■ WHAT YOU WILL DO ■
Transcribe the listing exactly, so that nothing but the pictures is missing.

↓↓↓

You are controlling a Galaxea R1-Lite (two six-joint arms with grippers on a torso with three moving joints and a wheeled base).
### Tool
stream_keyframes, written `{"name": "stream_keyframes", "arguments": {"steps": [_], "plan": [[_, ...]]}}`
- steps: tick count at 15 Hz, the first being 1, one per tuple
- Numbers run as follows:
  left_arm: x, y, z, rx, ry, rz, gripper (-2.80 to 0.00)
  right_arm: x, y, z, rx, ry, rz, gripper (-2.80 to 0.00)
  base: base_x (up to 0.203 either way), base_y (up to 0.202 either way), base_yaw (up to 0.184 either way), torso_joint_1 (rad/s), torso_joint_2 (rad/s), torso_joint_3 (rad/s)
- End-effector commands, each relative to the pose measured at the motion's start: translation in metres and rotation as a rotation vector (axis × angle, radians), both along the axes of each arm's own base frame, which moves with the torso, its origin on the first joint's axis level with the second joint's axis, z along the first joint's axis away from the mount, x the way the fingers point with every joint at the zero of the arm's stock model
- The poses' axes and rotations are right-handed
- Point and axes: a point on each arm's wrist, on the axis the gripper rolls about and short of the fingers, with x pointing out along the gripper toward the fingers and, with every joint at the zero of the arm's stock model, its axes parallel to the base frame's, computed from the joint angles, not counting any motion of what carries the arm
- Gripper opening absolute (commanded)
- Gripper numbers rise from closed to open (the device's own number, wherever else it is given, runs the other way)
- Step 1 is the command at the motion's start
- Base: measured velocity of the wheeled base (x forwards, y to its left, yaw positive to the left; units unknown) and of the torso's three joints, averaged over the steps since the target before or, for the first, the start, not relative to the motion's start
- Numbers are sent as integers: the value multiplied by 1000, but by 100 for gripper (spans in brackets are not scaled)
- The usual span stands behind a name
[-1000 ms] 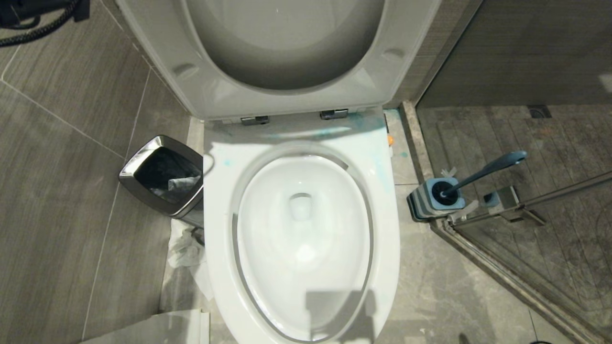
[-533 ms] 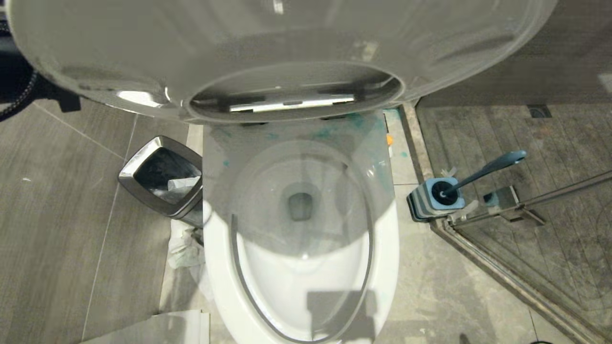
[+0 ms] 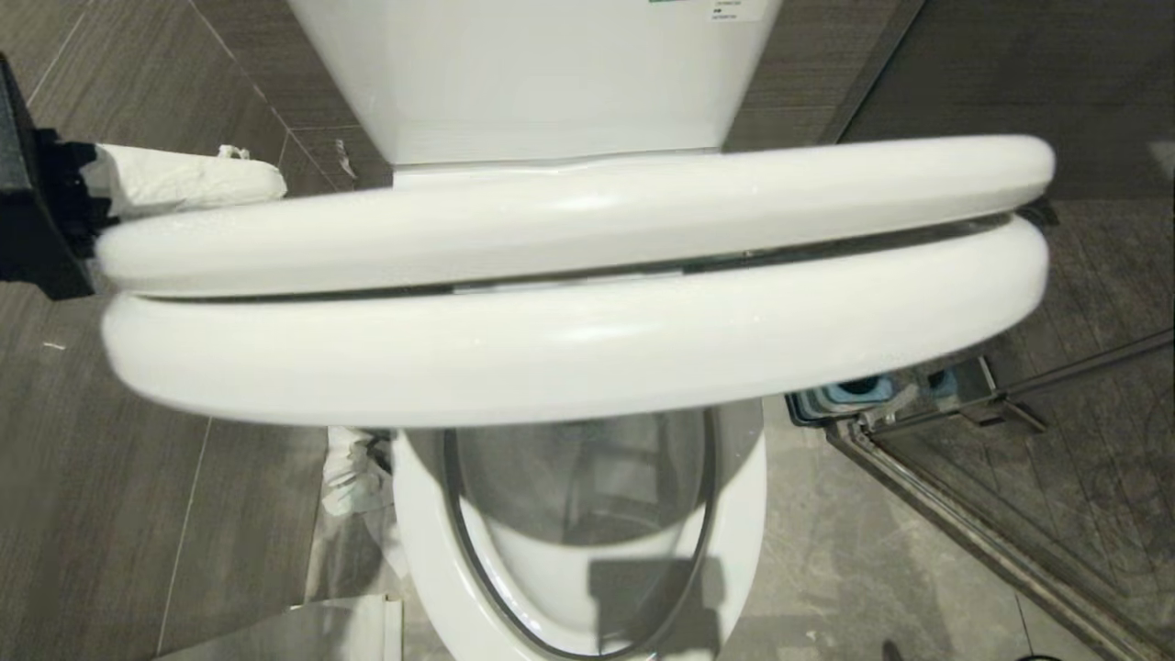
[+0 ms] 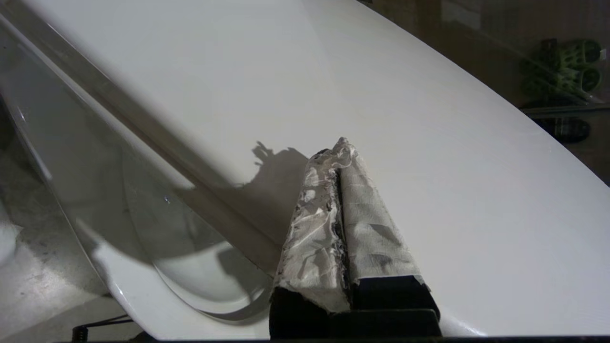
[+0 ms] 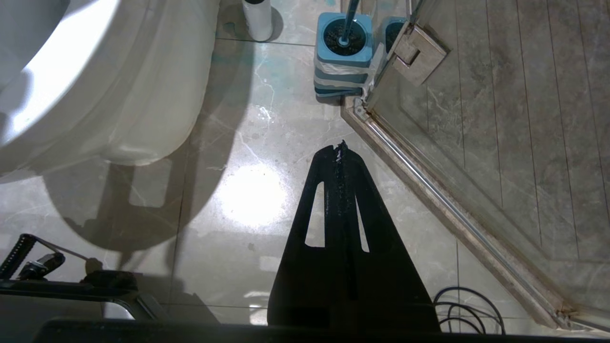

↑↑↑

■ TASK ANSWER ■
You are controlling a Galaxea R1-Lite (two six-joint arms with grippers on a torso with three moving joints and a wheeled base).
### Tool
stream_keyframes, written `{"name": "stream_keyframes", "arguments": {"steps": [_], "plan": [[_, ...]]}}`
- steps: tick count at 15 Hz, the first being 1, one per tuple
- Numbers run as follows:
  left_arm: x, y, z, rx, ry, rz, gripper (-2.80 to 0.00)
  right_arm: x, y, z, rx, ry, rz, gripper (-2.80 to 0.00)
  base: base_x (up to 0.203 either way), base_y (up to 0.202 either way), base_yaw (up to 0.184 either way), torso_joint_1 (rad/s), torso_joint_2 (rad/s), torso_joint_3 (rad/s)
- End-effector commands, each relative to the pose measured at the motion's start: translation in metres and rotation as a rotation vector (axis × angle, radians), both along the axes of each arm's own base frame, which moves with the torso, its origin on the first joint's axis level with the second joint's axis, z along the first joint's axis away from the mount, x the way the fingers point with every joint at the zero of the arm's stock model
- The poses' axes and rotations are right-handed
- Point and axes: a point on each arm's wrist, on the axis the gripper rolls about and short of the fingers, with x pointing out along the gripper toward the fingers and, with every joint at the zero of the arm's stock model, its axes parallel to the base frame's, computed from the joint angles, not counting any motion of what carries the arm
- Gripper opening absolute (commanded)
- Gripper numbers rise from closed to open (the device's own number, wherever else it is given, runs the other way)
- Step 1 is the command at the motion's start
- Base: measured velocity of the wheeled base (x forwards, y to its left, yaw positive to the left; units unknown) and of the torso's three joints, averaged over the steps since the target before or, for the first, the start, not relative to the motion's start
- Numbers are sent as integers: the value multiplied by 1000, but by 100 for gripper (spans in brackets are not scaled)
- The usual span stands behind a name
[-1000 ms] 
[-533 ms] 
[+0 ms] 
[+0 ms] 
[+0 ms] 

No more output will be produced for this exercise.